Sharply divided Supreme Court suspends Goldenrod attorney over petty theft plea

By Karen Kidd | Feb 3, 2019

TALLAHASSEE — Goldenrod attorney Jacqueline Marie Kinsella has been suspended following a sharply split Dec. 20 Florida Supreme Court opinion over her plea to a petty theft charge, according to a recent announcement by the Florida Bar.

In its 11-page opinion, the state Supreme Court suspended Kinsella for three years over her September 2016 plea. Kinsella had been arrested the previous May, less than three months after she was admitted to the bar in Florida, and charged with grand theft for allegedly stealing from cash registers at the department store where she worked as a non-attorney, according to the state bar's initial brief.

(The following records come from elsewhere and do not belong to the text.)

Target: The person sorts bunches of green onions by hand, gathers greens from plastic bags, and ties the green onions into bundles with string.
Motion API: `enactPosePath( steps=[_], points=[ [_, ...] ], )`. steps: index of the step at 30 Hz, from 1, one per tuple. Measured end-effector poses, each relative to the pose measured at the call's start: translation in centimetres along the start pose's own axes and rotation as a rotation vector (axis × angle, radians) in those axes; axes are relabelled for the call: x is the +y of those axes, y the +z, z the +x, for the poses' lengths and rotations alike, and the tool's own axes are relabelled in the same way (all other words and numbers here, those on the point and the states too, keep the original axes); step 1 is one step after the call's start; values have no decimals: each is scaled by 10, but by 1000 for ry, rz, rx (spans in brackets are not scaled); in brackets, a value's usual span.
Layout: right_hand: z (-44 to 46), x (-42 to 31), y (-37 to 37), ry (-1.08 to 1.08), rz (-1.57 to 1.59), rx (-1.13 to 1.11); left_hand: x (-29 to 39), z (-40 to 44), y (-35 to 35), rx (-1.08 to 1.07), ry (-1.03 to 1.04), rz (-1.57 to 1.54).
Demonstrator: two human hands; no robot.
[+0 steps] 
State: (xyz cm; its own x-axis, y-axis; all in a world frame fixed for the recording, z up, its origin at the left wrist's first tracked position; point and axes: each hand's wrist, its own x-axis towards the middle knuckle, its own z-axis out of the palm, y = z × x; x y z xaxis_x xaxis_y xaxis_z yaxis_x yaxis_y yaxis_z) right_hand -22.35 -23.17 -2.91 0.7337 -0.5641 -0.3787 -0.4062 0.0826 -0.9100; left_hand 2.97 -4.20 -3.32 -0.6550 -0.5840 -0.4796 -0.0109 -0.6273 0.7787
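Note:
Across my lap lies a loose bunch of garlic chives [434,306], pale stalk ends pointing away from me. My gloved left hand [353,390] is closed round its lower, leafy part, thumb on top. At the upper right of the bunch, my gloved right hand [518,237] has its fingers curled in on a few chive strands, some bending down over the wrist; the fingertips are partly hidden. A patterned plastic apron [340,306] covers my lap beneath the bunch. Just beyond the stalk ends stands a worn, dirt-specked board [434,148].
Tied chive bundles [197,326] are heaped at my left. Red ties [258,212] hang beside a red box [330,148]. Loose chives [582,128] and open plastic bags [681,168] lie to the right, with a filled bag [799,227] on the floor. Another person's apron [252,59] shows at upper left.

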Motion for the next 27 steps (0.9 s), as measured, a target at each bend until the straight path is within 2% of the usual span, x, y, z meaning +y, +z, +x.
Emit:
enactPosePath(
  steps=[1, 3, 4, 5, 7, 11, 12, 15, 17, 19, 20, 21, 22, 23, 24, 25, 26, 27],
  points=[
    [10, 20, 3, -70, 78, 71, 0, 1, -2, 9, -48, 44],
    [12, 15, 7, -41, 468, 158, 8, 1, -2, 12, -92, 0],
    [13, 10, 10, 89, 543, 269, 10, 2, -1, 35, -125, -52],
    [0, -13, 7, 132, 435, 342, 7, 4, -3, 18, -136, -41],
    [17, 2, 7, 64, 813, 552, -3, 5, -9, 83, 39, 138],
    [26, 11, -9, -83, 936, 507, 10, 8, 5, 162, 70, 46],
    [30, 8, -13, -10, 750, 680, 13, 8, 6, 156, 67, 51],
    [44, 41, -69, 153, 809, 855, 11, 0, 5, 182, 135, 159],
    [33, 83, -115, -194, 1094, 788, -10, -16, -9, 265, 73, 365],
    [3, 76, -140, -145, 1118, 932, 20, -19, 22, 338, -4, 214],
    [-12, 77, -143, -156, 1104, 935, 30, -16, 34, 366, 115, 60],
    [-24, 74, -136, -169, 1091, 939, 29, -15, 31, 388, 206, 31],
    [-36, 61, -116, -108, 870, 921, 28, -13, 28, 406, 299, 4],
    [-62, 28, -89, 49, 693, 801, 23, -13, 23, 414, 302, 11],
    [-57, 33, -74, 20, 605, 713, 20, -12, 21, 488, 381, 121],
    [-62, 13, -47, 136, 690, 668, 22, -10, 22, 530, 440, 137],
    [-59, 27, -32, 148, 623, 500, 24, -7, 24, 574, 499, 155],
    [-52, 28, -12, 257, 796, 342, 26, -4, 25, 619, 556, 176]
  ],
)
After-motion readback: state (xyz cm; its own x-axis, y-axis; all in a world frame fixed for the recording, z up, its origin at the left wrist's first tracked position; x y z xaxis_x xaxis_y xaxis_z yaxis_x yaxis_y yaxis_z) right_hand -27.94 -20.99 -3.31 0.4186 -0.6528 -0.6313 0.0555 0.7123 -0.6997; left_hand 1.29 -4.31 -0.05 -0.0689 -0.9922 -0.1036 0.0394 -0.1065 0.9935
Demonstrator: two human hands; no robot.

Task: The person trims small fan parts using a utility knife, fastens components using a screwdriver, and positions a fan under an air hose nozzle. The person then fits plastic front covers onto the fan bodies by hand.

"Kinsella pleaded no contest to a first-degree misdemeanor charge of petty theft and the remaining charges were dismissed," the state bar said in its Jan. 31 announcement of the discipline and the Supreme Court's opinion. "Adjudication of guilt was withheld and Kinsella was placed on probation for 12 months under the supervision of the Department of Corrections."

Kinsella admitted to the theft, saying she suffered persistent financial debt problems, according to the state bar's brief.

Kinsella was indefinitely suspended by the Supreme Court almost a year ago, which meant her latest suspension was effective immediately.

Florida court orders are not final until time to file a rehearing motion expires. Filing such a motion would not have altered the effective date of Kinsella's suspension.

Justices Ricky Polston, Jorge Labarga, Alan Lawson and now former Justice Peggy Quince concurred in the opinion. Chief Justice Charles T. Canady and now former justices R. Fred Lewis and Barbara Joan Pariente dissented.

Pariente said she would have imposed the 91-day suspension sought by the state bar. In her dissent, Pariente noted the "seven mitigating factors" in the case included Kinsella's remorse and her "timely good faith effort to make restitution," as well as Kinsella "full and free disclosure" and "cooperative attitude" in the state bar's investigation.

"In addition, she has taken substantial steps to avoid problems in the future," Pariente wrote.

Canady and Lewis would have disbarred Kinsella, according to their dissents.

"There is no reason to believe that a lawyer who has betrayed her employer by stealing from the employer will not betray her clients by stealing from them," Canady wrote in his dissent. "There should be no place for thieves in The Florida Bar."